First, component mounting primarily relies on bonding technology. Traditional bonding uses solder or conductive adhesive to secure the chip to the substrate; advanced methods include ultrasonic bonding and laser bonding, which improve precision and speed. In PCB production, surface mount technology (SMT) is the mainstream: components are secured to the substrate surface through reflow soldering, ensuring a reliable electrical connection.
Second, the substrate itself is secured using rails, screws, or snap-fit systems. In device assembly, PCB mounting rails are used to prevent vibration-induced displacement, particularly in automotive and industrial applications. Modern designs emphasize screwless mounting, using slots or adhesives to simplify the process and improve production efficiency.
In the consumer electronics sector, smartphones and tablets rely on PCB substrates to secure countless components and enable high-speed data transmission. Ansys notes that PCBs are mechanical substrates used to secure circuit components and are essential to nearly all modern devices.

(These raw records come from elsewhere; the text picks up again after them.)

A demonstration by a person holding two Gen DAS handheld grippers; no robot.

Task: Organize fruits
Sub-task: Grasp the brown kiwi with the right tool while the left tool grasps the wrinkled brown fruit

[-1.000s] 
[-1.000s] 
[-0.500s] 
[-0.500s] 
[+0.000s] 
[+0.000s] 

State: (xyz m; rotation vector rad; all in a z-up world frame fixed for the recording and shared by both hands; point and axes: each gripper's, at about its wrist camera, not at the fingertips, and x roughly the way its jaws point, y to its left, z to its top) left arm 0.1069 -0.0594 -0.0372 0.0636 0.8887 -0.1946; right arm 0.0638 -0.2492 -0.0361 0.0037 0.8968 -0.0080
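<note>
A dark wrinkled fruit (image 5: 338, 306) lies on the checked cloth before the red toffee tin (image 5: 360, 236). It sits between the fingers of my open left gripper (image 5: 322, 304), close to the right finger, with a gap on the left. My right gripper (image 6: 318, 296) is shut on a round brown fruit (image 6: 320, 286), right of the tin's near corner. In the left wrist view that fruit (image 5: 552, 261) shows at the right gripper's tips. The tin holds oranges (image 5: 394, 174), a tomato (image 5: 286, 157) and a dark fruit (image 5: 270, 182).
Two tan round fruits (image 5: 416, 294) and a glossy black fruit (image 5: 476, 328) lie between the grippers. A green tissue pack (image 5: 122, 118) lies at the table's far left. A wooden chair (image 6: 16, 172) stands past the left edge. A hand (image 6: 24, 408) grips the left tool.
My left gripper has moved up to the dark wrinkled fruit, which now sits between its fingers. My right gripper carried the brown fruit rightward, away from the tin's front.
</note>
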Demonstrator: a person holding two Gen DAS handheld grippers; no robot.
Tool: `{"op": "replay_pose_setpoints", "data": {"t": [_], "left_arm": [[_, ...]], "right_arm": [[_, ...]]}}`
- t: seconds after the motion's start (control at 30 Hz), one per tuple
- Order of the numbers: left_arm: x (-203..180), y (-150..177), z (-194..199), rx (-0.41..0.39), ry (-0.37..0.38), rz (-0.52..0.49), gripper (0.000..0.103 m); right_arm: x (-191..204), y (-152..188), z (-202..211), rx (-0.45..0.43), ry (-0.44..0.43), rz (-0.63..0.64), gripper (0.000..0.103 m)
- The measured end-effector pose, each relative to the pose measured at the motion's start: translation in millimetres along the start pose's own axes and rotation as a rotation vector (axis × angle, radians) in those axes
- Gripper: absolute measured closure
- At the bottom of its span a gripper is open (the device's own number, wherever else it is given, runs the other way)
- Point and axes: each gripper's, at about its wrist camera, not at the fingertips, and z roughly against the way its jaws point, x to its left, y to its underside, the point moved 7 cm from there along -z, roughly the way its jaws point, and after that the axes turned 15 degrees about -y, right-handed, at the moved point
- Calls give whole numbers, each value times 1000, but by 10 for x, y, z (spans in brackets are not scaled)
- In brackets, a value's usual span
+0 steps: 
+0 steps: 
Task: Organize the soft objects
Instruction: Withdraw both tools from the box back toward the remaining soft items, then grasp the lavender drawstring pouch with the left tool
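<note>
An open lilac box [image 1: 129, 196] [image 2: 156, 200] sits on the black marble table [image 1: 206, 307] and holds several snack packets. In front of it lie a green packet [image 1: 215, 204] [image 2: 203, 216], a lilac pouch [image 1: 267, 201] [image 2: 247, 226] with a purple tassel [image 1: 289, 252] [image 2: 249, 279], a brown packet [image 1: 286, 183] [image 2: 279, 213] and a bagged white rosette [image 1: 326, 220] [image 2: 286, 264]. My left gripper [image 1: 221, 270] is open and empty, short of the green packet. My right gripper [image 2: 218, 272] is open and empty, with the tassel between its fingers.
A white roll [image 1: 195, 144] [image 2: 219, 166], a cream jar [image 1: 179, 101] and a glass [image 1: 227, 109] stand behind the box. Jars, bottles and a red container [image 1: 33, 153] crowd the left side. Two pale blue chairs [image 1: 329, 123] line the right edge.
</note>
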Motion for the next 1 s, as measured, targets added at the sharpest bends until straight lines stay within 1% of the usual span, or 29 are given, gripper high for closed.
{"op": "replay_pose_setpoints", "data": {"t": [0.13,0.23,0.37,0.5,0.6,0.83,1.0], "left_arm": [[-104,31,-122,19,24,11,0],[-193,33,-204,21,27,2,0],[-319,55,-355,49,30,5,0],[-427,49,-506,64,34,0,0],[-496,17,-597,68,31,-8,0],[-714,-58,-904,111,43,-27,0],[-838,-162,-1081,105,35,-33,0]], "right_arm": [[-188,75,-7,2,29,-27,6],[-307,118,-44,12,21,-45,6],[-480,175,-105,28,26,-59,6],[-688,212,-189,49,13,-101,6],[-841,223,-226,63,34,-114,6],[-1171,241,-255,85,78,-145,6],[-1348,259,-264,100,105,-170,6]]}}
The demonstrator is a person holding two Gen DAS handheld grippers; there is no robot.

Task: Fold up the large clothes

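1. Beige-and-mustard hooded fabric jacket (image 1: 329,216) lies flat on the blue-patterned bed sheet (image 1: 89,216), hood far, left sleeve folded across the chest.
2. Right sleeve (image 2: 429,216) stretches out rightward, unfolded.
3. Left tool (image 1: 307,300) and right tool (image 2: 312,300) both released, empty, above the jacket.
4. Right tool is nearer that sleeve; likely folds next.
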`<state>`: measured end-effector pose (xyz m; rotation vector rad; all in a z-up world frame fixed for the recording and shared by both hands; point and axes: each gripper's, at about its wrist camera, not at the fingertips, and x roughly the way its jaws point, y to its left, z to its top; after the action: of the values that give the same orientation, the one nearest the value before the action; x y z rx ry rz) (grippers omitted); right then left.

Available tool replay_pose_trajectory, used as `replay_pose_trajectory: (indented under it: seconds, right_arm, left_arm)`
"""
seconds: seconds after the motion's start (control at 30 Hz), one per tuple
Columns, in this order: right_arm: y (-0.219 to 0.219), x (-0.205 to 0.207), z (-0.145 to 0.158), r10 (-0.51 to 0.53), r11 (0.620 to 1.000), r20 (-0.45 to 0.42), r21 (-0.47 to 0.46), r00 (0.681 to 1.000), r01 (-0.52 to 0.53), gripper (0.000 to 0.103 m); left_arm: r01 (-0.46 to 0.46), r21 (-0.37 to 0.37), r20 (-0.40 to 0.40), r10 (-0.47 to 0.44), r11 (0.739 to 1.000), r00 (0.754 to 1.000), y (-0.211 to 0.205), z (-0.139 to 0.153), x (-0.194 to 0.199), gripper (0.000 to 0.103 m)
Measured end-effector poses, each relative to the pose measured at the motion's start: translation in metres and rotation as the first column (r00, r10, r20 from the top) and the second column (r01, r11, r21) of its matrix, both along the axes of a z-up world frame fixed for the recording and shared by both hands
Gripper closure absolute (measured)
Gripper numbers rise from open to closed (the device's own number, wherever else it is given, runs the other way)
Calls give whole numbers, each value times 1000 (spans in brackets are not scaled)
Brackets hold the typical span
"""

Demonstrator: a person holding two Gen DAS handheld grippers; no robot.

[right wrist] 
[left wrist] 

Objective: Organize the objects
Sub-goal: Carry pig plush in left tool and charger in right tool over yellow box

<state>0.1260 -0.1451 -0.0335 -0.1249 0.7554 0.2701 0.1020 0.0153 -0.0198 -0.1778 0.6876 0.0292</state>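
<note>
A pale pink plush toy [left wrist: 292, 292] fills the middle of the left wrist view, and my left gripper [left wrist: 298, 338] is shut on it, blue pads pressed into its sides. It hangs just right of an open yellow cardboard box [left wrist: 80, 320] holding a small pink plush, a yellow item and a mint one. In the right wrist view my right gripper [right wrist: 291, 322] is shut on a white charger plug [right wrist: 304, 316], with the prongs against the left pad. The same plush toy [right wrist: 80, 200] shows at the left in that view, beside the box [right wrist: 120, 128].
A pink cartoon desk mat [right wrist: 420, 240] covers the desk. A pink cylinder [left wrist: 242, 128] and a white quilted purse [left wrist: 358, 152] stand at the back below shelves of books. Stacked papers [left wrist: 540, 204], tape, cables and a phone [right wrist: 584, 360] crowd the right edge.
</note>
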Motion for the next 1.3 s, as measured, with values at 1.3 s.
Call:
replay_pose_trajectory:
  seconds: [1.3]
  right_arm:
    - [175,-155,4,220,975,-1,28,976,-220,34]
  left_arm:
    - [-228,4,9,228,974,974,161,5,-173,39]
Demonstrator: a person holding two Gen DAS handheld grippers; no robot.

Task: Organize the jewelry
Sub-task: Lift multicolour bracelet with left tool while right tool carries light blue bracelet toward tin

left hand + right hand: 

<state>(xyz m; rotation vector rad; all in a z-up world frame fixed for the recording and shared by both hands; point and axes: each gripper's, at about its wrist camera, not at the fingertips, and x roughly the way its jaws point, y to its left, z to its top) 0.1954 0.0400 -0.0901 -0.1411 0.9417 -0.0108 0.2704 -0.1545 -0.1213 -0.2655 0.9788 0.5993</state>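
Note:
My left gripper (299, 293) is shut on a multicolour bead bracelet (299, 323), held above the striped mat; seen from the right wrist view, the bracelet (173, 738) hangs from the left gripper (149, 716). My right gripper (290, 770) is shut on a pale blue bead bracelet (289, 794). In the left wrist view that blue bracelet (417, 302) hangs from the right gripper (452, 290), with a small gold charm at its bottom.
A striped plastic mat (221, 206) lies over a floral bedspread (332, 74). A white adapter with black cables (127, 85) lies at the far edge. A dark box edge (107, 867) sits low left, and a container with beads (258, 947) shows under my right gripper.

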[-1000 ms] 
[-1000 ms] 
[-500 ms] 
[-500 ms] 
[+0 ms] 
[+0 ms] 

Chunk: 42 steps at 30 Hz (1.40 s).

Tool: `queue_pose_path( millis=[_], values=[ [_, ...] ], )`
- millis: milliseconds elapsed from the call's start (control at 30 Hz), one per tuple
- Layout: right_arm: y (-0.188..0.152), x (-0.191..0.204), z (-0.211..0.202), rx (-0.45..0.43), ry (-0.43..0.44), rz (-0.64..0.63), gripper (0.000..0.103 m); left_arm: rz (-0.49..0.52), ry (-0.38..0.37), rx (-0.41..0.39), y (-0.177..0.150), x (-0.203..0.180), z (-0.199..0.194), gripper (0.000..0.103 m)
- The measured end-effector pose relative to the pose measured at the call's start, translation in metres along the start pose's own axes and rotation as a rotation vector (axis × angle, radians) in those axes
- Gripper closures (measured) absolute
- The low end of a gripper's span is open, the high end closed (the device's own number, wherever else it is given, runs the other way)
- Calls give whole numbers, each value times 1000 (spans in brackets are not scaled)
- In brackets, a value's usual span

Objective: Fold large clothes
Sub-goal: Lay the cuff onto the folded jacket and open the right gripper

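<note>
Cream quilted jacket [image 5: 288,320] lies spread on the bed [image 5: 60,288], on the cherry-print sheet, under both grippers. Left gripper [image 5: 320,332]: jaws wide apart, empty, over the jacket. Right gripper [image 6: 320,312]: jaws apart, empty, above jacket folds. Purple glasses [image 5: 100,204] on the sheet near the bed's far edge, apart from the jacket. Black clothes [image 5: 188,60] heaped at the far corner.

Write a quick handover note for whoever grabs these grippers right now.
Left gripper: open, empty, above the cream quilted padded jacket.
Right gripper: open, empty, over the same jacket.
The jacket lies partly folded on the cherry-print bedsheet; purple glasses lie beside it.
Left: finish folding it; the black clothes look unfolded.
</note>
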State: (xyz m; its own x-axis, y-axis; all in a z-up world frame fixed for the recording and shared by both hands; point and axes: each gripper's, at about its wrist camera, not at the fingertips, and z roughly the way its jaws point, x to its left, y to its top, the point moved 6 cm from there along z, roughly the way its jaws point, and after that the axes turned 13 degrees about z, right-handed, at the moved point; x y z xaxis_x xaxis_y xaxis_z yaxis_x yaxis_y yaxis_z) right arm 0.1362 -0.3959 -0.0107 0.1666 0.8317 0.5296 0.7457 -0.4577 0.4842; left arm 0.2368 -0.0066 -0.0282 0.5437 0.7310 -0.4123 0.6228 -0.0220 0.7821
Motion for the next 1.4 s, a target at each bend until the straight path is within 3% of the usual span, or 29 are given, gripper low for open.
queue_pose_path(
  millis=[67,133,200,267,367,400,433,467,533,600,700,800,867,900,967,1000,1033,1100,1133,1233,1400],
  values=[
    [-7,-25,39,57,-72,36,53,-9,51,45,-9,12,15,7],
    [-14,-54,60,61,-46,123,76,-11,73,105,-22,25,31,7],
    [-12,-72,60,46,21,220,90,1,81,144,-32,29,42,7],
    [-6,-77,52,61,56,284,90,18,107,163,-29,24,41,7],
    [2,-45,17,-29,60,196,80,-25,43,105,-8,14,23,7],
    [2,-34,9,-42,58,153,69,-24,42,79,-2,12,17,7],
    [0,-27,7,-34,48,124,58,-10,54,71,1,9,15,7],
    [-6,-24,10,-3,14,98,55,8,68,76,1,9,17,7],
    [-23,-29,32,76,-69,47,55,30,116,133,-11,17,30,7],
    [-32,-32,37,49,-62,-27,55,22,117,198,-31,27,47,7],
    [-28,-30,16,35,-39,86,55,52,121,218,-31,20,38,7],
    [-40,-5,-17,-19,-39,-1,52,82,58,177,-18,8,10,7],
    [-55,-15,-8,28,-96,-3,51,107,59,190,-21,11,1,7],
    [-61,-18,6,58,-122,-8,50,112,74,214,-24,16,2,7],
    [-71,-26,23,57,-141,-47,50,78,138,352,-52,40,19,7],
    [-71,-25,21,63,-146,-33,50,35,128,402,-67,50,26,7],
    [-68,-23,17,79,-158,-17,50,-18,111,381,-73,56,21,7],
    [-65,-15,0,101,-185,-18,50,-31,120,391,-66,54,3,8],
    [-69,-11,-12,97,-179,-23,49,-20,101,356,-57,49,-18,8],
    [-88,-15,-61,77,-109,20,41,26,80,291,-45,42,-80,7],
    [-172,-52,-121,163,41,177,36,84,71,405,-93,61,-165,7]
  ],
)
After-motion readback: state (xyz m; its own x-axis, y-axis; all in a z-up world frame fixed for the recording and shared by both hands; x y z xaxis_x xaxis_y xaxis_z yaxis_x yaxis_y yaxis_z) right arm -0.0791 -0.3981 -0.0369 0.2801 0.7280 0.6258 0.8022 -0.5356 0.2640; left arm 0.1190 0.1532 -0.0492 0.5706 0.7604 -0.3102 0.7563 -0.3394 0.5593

In automotive electronics, rigid substrates secure sensors and control modules, enabling autonomous driving technology. Electric vehicle battery management systems use metal substrates to secure power components and manage heat.
Medical devices such as heart rate monitors utilize flexible substrates, which can be attached to the body's curved surfaces for comfort. The aerospace industry favors ceramic substrates, which withstand extreme environments and ensure stable satellite communications.
Furthermore, in the 5G and AI eras, fixed substrates support high-density integration, such as HDI (high-density interconnect) substrates, which can secure more layers of circuitry and improve performance.